Here are some quick comments on this proposal (and some earlier documents):

1) What does "no additional capability besides Core ebMS V3 is required from the endpoint MSHs involved at the boundaries of the I-Cloud" mean? The proposal describes a requirement that "The PMode parameter PMode.Protocol.Address contains the Hub URL, the value of which must be extended with an HTTP Query of the form: ?pmode=<ID>". In this proposal, any support for multihop would mean the ebMS 3.0 processor must append this query to the hub URL. I don't know if any of the few existing ebMS 3.0 processors support this ability to update the hub URL today, and it may not be easy to add this behaviour to an existing SOAP stack. Or are we assuming this is configured statically by users, e.g. in the CPA? In a CPA with a dozen CanSends, each would be connected with a DeliveryChannel that references a Transport element that contains a URL that include a substring naming that same DeliveryChannel. We would be missing a generalization, which users and implementers will object to.

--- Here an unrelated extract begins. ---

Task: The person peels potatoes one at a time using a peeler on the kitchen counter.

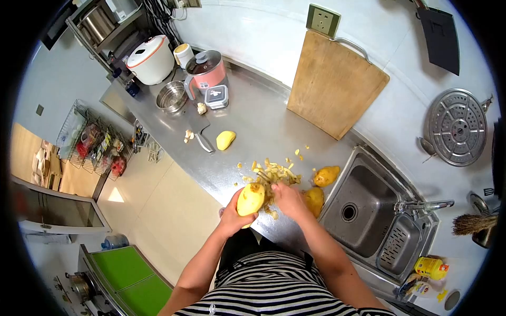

<JD> Our assumption is that the URL of the Hub (or Intermediary) is configuration data: e.g. it has to be represented in the PMode that describes an end-to-end exchange. We do not see any problem with our own implementation on top of Axis 2, in adding an HTTP query. Now we know that the CPA is a possible representation for the PMode. The CPA has already been profiled / extended for V3.0. It may have to be updated again for multi-hop, and with all due respect for the CPA, I believe a multihop solution(s) should be designed independently from the current CPA (ebms specs are supposed to work independently), then we can adapt/extend the CPA as needed.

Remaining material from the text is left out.